## Your instructions
Quote exactly the lines from the start of the entries to the one with "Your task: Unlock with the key", both ends included.

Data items
•••

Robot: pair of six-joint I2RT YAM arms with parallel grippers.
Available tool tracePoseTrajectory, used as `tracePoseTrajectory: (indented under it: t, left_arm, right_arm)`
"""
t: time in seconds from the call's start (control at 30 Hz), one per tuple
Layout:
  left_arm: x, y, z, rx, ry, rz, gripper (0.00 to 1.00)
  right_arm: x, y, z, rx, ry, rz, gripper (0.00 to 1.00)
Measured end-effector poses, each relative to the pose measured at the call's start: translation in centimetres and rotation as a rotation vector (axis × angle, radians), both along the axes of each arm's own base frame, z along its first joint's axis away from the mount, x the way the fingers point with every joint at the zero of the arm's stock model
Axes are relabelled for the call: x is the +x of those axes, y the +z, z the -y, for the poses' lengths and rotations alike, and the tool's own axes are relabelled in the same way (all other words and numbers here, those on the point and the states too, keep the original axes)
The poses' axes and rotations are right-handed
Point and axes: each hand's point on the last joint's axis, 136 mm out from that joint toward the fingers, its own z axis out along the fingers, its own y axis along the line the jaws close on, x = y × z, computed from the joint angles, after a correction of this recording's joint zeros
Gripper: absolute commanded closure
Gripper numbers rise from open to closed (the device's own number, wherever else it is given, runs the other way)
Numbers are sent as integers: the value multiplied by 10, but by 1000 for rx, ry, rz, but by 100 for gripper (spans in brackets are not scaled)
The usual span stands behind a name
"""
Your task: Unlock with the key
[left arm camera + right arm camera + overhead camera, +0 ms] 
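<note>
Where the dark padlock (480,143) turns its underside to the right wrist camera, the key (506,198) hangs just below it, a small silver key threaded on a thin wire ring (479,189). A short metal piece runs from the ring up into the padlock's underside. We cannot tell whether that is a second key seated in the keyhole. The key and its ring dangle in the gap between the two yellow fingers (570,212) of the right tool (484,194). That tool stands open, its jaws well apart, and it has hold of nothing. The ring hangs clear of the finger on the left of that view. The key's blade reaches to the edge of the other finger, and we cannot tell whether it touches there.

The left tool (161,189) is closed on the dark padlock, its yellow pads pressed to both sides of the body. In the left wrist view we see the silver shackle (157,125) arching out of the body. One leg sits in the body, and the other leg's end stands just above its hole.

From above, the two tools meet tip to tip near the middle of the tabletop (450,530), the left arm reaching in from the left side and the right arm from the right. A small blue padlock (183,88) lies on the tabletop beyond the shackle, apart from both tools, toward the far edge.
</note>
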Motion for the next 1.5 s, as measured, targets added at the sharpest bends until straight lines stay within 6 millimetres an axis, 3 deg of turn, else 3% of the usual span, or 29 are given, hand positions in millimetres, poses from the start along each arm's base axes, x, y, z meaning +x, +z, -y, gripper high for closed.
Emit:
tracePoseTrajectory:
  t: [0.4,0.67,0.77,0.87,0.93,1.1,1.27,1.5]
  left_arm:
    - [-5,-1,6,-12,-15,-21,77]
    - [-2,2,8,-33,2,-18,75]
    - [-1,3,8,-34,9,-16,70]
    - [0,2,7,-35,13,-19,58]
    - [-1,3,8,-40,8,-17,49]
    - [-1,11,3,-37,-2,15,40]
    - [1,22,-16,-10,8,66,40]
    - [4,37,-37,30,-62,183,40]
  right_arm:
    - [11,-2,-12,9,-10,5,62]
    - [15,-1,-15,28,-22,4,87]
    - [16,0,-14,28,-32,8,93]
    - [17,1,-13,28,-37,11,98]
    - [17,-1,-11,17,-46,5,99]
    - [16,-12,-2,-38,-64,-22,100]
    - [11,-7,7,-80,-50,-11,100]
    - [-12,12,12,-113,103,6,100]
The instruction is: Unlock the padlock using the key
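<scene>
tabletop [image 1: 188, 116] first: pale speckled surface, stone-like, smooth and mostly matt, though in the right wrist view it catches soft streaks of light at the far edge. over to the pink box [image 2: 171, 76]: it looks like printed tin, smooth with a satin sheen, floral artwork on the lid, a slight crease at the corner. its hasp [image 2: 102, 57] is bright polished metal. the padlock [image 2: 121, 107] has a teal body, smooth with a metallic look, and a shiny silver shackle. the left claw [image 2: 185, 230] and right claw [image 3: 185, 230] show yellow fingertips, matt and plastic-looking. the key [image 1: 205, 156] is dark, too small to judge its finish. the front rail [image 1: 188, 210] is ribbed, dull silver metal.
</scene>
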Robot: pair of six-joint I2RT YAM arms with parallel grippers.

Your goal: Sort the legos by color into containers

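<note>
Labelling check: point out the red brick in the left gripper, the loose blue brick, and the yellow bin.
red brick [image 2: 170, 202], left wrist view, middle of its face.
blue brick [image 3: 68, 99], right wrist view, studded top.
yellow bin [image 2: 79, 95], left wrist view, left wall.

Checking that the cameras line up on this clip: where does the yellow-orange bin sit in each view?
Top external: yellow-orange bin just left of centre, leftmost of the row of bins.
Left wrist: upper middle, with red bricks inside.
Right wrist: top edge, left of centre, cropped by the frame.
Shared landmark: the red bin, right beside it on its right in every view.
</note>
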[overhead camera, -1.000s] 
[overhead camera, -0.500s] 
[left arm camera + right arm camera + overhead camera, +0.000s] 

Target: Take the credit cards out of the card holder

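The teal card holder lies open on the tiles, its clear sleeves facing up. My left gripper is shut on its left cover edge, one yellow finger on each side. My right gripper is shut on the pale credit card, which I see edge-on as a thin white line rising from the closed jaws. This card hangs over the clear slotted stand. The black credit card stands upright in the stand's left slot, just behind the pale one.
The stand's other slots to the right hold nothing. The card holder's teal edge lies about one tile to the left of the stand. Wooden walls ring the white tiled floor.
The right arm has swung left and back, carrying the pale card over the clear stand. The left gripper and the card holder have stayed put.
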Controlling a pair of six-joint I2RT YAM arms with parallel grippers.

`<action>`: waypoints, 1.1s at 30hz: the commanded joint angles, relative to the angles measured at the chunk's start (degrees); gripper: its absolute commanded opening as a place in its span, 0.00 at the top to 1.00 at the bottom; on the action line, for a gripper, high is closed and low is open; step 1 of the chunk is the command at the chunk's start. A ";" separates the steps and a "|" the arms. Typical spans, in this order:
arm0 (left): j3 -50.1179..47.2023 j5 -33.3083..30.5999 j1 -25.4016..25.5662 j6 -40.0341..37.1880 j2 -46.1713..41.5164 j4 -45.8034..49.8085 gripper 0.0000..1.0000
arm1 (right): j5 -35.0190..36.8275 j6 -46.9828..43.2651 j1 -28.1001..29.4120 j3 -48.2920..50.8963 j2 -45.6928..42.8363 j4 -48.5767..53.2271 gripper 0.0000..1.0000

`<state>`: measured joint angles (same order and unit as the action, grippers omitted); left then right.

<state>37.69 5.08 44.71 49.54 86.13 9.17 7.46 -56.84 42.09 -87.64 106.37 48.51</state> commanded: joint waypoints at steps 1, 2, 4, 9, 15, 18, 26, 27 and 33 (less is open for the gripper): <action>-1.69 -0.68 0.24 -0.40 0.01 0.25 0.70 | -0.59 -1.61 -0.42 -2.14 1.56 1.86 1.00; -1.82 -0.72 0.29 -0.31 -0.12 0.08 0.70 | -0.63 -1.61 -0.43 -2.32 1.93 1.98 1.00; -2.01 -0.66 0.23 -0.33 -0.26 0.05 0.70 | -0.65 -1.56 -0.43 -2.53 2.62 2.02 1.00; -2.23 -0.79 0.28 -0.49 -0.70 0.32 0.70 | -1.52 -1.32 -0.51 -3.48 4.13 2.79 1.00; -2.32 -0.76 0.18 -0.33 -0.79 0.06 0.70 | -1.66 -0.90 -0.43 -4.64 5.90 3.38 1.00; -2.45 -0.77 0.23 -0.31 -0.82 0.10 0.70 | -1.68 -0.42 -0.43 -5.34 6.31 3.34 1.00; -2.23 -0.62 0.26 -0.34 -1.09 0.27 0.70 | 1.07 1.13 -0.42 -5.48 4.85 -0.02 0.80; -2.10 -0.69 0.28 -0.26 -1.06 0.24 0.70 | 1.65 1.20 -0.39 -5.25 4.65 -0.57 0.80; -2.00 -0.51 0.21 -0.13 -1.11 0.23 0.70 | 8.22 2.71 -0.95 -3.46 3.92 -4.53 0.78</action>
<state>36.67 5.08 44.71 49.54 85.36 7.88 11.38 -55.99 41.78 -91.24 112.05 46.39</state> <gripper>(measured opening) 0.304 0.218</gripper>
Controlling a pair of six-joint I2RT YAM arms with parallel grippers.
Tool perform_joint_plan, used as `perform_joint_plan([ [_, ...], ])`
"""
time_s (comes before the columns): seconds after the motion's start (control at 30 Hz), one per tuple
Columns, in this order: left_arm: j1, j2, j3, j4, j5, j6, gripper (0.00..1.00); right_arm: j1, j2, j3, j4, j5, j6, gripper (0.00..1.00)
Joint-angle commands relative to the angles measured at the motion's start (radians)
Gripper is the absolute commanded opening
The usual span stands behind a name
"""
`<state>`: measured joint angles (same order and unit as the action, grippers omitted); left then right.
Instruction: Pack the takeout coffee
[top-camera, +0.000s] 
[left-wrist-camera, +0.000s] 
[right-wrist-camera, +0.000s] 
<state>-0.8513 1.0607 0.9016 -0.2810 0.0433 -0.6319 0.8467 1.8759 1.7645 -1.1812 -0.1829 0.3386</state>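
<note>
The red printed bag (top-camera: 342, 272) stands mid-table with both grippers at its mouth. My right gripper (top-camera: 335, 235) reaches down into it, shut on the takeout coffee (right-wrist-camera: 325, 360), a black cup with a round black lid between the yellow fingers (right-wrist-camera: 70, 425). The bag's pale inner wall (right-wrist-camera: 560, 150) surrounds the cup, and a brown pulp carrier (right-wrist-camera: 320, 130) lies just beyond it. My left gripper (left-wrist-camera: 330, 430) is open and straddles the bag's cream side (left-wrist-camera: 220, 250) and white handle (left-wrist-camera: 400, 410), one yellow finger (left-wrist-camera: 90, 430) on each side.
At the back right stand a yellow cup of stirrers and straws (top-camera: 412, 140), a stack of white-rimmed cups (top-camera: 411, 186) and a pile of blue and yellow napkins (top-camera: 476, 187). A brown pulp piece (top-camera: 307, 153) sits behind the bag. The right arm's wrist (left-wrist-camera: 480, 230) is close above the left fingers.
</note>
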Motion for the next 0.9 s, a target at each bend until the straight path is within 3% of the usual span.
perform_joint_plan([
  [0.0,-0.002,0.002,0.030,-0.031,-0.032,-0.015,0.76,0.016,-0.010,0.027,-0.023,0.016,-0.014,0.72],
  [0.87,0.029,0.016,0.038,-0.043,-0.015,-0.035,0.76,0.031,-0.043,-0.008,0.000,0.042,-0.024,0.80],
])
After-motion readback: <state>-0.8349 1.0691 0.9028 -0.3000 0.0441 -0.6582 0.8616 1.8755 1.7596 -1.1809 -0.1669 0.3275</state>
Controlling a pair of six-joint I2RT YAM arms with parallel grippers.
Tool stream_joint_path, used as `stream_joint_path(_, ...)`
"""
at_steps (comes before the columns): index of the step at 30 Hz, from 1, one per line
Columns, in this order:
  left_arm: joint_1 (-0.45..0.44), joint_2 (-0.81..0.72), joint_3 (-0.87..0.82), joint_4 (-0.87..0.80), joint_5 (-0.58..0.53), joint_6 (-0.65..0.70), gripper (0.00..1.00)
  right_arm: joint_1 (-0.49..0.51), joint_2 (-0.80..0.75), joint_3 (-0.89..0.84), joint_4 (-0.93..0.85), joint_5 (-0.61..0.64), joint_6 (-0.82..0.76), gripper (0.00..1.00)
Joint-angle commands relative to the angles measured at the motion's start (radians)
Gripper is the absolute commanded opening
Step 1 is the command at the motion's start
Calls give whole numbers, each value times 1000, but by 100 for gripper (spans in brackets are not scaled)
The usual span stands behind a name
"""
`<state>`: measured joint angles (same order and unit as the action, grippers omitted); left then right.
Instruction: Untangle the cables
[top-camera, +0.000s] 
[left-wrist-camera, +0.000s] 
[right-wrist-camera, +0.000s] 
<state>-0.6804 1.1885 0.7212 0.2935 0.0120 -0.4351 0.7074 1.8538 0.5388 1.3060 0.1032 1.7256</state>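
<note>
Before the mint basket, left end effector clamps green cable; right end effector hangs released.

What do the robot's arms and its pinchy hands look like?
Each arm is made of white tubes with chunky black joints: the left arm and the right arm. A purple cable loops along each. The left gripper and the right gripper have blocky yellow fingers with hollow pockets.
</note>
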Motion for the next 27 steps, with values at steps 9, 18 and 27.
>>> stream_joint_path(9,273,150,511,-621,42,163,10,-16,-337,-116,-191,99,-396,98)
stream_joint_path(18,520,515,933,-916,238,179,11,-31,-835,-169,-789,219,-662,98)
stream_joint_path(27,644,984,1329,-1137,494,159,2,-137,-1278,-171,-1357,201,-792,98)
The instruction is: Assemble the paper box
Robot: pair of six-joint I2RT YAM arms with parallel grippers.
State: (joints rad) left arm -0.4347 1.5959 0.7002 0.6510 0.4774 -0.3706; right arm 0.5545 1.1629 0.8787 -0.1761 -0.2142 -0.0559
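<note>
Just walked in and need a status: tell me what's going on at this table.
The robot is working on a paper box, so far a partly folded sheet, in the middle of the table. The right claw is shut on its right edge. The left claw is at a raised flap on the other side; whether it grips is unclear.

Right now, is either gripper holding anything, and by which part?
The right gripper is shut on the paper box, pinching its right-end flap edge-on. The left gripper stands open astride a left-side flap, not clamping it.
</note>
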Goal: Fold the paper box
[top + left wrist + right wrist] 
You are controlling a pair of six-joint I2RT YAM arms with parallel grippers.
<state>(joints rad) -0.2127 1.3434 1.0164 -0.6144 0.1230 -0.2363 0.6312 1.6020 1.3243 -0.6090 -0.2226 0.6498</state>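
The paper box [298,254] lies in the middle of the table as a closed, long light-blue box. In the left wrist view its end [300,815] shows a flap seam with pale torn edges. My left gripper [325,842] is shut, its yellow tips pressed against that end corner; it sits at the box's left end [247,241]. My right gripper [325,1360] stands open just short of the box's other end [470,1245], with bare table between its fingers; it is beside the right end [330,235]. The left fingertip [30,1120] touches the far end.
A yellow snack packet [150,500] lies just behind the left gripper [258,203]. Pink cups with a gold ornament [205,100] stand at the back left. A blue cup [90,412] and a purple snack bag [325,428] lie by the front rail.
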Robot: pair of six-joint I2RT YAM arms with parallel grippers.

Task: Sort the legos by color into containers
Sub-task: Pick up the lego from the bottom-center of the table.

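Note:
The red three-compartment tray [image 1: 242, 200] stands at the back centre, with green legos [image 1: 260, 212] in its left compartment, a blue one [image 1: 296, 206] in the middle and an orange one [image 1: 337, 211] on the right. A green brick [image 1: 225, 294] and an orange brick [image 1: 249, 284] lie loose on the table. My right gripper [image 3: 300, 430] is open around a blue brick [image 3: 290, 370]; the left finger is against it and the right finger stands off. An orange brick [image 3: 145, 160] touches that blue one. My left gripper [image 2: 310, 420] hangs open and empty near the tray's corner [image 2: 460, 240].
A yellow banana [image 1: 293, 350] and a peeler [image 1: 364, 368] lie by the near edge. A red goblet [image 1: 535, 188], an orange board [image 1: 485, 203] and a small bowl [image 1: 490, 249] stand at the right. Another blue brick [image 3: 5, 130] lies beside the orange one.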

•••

## Exercise output
Robot: pair of six-joint I2RT YAM arms with parallel grippers.
Available tool tracePoseTrajectory, used as `tracePoseTrajectory: (indented under it: t, left_arm, right_arm)`
"""
t: time in seconds from the call's start (control at 30 Hz), one per tuple
Layout:
  left_arm: x, y, z, rx, ry, rz, gripper (0.00 to 1.00)
  right_arm: x, y, z, rx, ry, rz, gripper (0.00 to 1.00)
Measured end-effector poses, each relative to the pose measured at the call's start: translation in centimetres and rotation as a rotation vector (axis × angle, radians), both along the axes of each arm's own base frame, z along its first joint's axis away from the mount, x the way the fingers point with every joint at the zero of the arm's stock model
Axes are relabelled for the call: x is the +x of those axes, y the +z, z the -y, for the poses' lengths and rotations alike, and the tool's own axes are relabelled in the same way (all other words and numbers here, those on the point and the states too, keep the original axes)
The poses' axes and rotations are right-handed
Point and axes: each hand's point on the last joint's axis, 136 mm out from that joint toward the fingers, its own z axis out along the fingers, its own y axis along the line the jaws close on, x = y × z, computed from the joint angles, after a correction of this recording's joint zeros
Gripper: absolute commanded closure
Gripper numbers rise from open to closed (the device's own number, wherever else it is given, runs the other way)
Numbers are sent as integers: the value multiplied by 10, but by 1000 for rx, ry, rz, but by 100 for gripper (spans in brackets are not scaled)
The usual span stands behind a name
"""
Your task: Unlock with the key

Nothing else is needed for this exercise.